Another factor that works against mindfulness is that we often spend much of our lives in the human engineered world. By this I mean that clever humans have found a way to allow us to spend much of our lives on “auto-pilot.” We deliberately engineer things like cars, homes, phones, etc., to be “user -friendly,” to operate with a minimum of effort and/or expertise. How popular would a phone be if you had to consult the user’s manual to figure out how to make a call? In a world of social extremes, how many slow mode role models do have for skills like dialectical thinking, making compromises, building coalitions? Not only do we automatically prefer the less expensive fast mode, but we also live in a world structured around fast mode. I believe our winner-take-all-if-it’s-not perfect-just-trade-it-in-for-a-new-one-culture does not tend to support slow mode approaches to life’s challenges. 😦
Awareness practice (mindfulness) is about learning to activate your slow mode over and over and over again. To make it as automatic as fast mode. My meditation teacher told me a story about one of his colleagues who was approached on a dark street by an individual with a knife. As the person with the knife demanded money, his colleague calmly asked –“are you sure this is a good idea?” Another meditation teacher told me a story about how she accidently dropped her car keys in the San Francisco Bay and watched as they made an interesting “plop” sound in the water, never to be seen again. Onlookers could not believe how “calm” she appeared. One part of slow mode is a “letting go” function: the ability to let go of habitual, fast, automatic, (often) aversive and harmful reactions…and produce slower, more considered, balanced responses. To develop this capacity takes diligence, energy, effort, persistence, support. The idea that some people do not have slow mode is delusion. Everyone has awareness inside of them. It is like a heartbeat. You always have it, even if you are not always paying attention to it.[5]
Another part of mindfulness is creativity, which is daring to fail. Here’s how my former teacher the philosopher Maria Lugones explained it:
Our activity has no rules, though it is certainly intentional activity and we both understand what we are doing. The playfulness that gives meaning to our activity includes uncertainty, but in this case the uncertainty is an openness to surprise….Rules may fail to explain what we are doing…. Playfulness is, in part, an openness to being a fool, which is a combination of not worrying about competence, not being self-important, not taking norms as sacred and finding ambiguity and double edges a source of wisdom and delight.[6]
You can start now if you wish. Actually, the idea of “starting” an awareness practice is itself a type of delusion.
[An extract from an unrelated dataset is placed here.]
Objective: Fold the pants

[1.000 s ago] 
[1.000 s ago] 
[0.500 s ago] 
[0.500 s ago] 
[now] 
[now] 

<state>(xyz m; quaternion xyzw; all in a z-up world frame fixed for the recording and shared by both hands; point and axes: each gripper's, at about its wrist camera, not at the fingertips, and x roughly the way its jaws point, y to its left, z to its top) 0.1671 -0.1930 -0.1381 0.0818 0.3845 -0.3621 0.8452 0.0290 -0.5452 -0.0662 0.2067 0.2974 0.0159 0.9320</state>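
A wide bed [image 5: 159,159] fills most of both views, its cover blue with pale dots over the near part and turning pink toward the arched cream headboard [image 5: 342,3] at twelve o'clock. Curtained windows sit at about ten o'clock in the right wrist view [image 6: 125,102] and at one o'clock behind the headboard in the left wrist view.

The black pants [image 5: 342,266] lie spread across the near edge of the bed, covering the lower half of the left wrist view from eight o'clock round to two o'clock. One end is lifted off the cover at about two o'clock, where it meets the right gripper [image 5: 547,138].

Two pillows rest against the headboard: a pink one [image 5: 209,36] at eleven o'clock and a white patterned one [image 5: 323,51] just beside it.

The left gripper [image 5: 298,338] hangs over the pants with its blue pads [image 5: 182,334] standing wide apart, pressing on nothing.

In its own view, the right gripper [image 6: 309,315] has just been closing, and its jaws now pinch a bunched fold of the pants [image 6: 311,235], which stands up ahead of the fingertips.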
Because whenever you think you have “started,” you actually “started” long before. At the moment before you “started” reading this page, you were already aware of your intent to read it, your interest in meditation and mindfulness practice, your commitment to learning. Meditation actually “started” long ago. Now you are just a little more aware of it.
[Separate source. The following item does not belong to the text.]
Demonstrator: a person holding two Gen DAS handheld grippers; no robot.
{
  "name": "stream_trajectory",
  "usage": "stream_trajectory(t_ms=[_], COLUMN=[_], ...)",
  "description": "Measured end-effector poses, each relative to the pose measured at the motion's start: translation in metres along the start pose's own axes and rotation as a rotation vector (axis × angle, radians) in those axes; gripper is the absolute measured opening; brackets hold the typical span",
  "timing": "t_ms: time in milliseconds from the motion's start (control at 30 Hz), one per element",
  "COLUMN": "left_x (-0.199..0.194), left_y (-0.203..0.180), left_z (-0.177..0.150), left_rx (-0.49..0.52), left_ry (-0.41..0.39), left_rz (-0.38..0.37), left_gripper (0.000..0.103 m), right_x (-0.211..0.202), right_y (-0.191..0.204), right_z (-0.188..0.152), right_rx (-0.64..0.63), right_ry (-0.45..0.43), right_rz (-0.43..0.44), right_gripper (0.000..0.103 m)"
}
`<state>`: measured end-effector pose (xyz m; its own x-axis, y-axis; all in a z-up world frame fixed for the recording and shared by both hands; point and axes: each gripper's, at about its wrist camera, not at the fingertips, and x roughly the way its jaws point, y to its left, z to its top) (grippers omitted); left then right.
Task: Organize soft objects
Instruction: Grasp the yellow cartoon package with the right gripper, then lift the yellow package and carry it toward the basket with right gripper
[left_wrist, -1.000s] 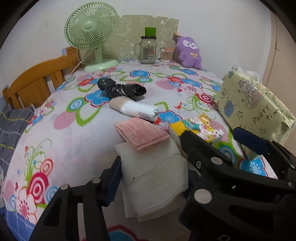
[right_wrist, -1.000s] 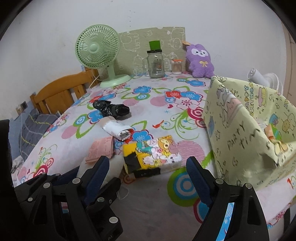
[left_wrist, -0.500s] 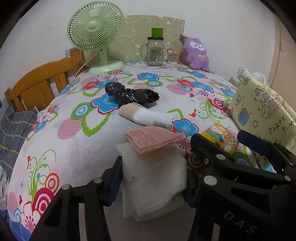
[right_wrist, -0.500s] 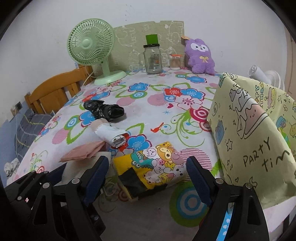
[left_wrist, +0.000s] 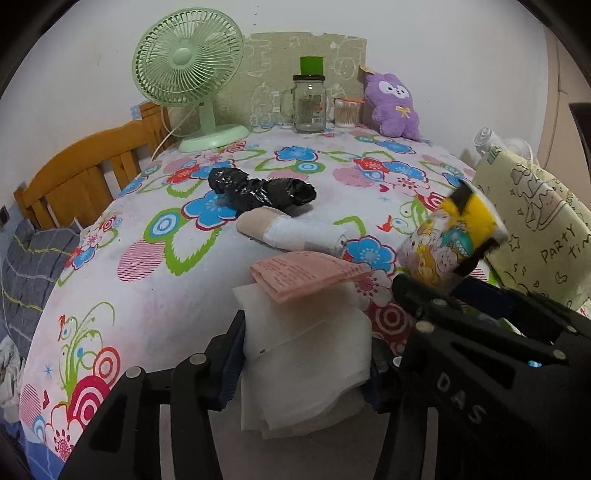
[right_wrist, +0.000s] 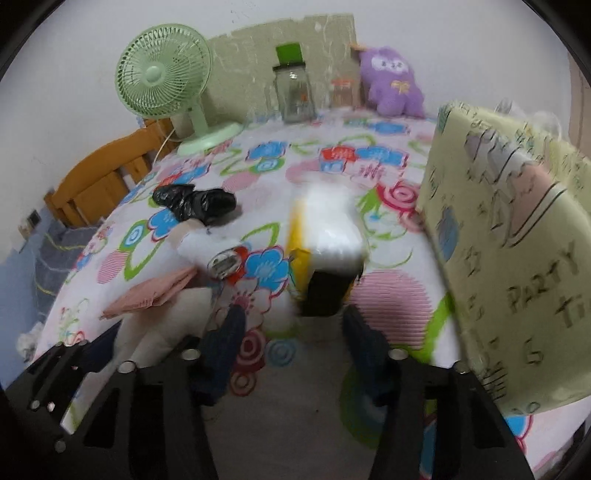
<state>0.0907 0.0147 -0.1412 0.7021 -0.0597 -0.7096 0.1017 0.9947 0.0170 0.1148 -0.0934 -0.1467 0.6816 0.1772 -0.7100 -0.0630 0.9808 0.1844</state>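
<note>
Mostly blurred in the right wrist view: the right tool (right_wrist: 293, 325), its jaws closing, with the yellow cartoon-print pack (right_wrist: 325, 254) standing between them; where pad meets pack is smeared there. The left wrist view shows the same pack raised off the bench (left_wrist: 155, 280) and tilted, gripped at its lower end. Contents of the pale green "PARTY" bag (left_wrist: 535, 229) at the right edge are hidden, since only its outer face shows and the frame cuts it off. A white rolled item (left_wrist: 487, 138) pokes out behind the bag; its kind cannot be told. Left tool (left_wrist: 303, 362): jaws closing, blue pads against both sides of a stack of white folded cloths (left_wrist: 306, 354) at the near edge of the bench. A pink folded cloth (left_wrist: 306, 273) lies on the stack's far end. Beyond it lies a white roll with a beige end (left_wrist: 291, 230), and just behind that a crumpled black plastic bundle (left_wrist: 262, 192), the two touching or nearly so. The floral cover on the bench makes small edges hard to read. Back row, left to right: green desk fan (left_wrist: 188, 74), glass mug jar with green lid (left_wrist: 309, 103), small clear tub of what look like cotton swabs (left_wrist: 347, 112), purple plush toy (left_wrist: 393, 105). What the jar holds cannot be told. At the left stands a wooden chair back (left_wrist: 85, 173), with grey checked fabric (left_wrist: 29, 258) below it.
</note>
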Motion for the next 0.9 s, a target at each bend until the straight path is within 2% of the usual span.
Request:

[1] Doing the Best We Can and Doing Better: The Path to Antiracism in DBT, available online at https://isitdbt.net/anti-racism/, time 13:50.
[2] Goldstein, J. (2003). Insight meditation: A psychology of freedom. Shambhala Publications, p. 31; https://www.revivified.co/articles/meditation-does-not-make-you-passive.
[3] Evans, J. S. B. (2008). Dual-processing accounts of reasoning, judgment, and social cognition. Annu. Rev. Psychol., 59, 255-278.;
Kahneman, D. (2011). Thinking, fast and slow. Macmillan.
[4] In DBT we call these forms of “emotion mind.” Linehan, M. (2014). DBT Skills training manual. Guilford Publications.
[5] This is one of Marsha Linehan’s many metaphors for “wise mind.” Linehan, M. (1993). Cognitive-behavioral treatment of borderline personality disorder. Guilford press.
[6] “Playfulness, ‘World’-Traveling, and Loving Perception,” in: Maitra, K., & McWeeny, J. (Eds.). (2022). Feminist philosophy of mind. Oxford University Press, p. 105.